La Sala de la Cámara de Diputadas y Diputados aprobó, en general y particular, tras sucesivas votaciones, un proyecto que tipifica y sanciona más severamente el tráfico de estupefacientes, sustancias o drogas que, aun en pequeñas cantidades, sean capaces de producir graves efectos tóxicos o daños considerables a la salud.
La iniciativa, respaldada en general por 130 votos favor y 12 en contra; y que modifica la Ley 20.000, de drogas, establece una serie de circunstancias agravantes comúnmente asociadas a la comisión del delito de tráfico.
Lo anterior, porque la legislación actual no sanciona adecuadamente la manipulación, mezcla y adulteración de sustancias con el propósito de aumentar su potencia y daño a la salud pública, como es el caso del fentanilo y otras drogas que, aun en pequeñas cantidades, generan graves efectos tóxicos.
De esta forma, el texto derivado a tercer trámite al Senado, busca cambiar la persecución y sanción penal, para que esta no se enfoque solo en la cantidad de la droga decomisada, sino también en la peligrosidad de la misma.
Informó el texto en Sala el diputado Jaime Araya.

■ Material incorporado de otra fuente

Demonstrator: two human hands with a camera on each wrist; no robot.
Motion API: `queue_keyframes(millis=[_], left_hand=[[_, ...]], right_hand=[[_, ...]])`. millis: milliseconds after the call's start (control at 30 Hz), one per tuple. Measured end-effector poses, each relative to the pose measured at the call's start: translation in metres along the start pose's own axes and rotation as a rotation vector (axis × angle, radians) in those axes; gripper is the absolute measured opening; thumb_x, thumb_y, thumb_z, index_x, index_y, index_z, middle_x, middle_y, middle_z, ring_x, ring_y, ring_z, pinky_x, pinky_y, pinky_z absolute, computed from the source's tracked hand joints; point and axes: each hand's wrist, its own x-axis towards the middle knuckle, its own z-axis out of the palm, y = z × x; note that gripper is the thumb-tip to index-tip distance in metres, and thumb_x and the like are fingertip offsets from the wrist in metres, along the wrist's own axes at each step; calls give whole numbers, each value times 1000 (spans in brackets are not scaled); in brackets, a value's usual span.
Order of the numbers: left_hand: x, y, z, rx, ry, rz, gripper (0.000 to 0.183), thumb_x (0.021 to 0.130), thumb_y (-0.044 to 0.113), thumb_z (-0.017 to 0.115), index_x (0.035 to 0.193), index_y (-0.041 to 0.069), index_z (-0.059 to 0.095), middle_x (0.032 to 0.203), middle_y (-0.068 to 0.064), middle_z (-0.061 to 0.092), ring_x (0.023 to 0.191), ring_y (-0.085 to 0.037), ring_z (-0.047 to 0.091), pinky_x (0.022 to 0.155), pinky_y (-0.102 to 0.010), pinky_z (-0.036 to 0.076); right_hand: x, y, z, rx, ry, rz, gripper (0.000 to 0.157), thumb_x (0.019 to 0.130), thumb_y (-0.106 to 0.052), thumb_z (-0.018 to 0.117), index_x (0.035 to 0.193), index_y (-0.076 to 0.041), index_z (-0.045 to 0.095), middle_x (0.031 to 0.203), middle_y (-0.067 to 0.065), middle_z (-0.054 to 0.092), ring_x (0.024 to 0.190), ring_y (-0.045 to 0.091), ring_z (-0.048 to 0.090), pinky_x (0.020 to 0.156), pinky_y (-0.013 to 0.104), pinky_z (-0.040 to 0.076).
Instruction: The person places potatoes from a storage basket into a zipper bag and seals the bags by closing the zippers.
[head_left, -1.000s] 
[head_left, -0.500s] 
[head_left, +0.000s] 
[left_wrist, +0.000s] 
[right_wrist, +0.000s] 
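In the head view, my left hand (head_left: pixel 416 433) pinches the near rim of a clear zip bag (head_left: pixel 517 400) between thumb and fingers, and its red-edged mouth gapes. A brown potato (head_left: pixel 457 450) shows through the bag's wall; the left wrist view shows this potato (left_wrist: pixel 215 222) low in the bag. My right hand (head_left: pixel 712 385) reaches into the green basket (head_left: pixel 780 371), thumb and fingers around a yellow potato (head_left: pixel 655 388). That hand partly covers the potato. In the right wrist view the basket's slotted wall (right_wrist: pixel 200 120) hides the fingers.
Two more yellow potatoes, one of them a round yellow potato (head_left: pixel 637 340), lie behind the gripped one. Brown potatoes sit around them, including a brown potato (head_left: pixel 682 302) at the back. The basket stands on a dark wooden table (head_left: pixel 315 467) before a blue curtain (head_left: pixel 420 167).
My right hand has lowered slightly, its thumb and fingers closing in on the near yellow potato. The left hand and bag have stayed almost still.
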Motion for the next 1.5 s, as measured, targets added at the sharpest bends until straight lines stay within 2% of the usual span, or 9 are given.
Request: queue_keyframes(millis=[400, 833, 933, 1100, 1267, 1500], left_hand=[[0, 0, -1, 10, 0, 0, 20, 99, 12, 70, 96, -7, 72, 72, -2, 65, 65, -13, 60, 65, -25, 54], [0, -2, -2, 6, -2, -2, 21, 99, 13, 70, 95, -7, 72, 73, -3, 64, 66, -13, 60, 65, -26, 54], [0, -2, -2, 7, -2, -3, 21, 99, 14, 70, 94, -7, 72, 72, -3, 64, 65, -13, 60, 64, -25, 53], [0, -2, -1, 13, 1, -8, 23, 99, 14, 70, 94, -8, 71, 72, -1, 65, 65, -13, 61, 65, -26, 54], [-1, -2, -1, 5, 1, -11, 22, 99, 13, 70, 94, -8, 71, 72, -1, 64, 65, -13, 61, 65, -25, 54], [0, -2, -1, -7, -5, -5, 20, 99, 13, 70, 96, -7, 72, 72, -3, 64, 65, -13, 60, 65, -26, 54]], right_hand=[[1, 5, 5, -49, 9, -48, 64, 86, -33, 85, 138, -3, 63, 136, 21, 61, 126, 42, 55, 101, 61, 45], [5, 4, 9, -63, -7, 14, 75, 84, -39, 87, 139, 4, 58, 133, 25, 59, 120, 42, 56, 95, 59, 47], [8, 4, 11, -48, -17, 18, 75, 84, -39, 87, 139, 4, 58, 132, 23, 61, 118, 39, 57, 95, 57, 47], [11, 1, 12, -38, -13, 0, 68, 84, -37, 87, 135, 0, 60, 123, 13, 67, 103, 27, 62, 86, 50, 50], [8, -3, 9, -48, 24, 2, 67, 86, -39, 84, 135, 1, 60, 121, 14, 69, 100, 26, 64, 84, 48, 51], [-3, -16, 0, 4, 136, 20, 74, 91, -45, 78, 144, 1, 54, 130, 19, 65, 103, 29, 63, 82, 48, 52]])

Participaron en el debate las y los diputados Cristian Neira, Ana María Gazmuri, Daniel Lilayu, Marcela Hernando, Chiara Barchiesi, Bernardo Salinas, Hotuiti Teao, Roberto Arroyo, Ignacio Urcullú, Marcos Barraza, Priscilla Castillo, Stephan Schubert, Joanna Pérez, César Valenzuela, Sara Concha, Andrea Macías, Cristian Contreras, Luis Pardo, Fernando Zamorano, Fernando Ugarte y Jaime Mulet.
En términos generales, las y los diputados coincidieron en la necesidad de actualizar la normativa sobre tráfico de estupefacientes, debido a que la mezcla de sustancias no solo resulta más adictiva, sino que aumenta la letalidad. Relevaron la importancia de modernizar la legislación, debido a que la droga es más sofisticada.
Cabe señalar que, durante su trámite en comisión, se acordó suprimir de la ley el listado de sustancias respecto de las cuales se aplicará esta sanción, criterio ratificado por la Sala. De esta forma, se deja la nómina solo al reglamento, con el objeto de evitar que la nueva ley quede obsoleta a poco andar.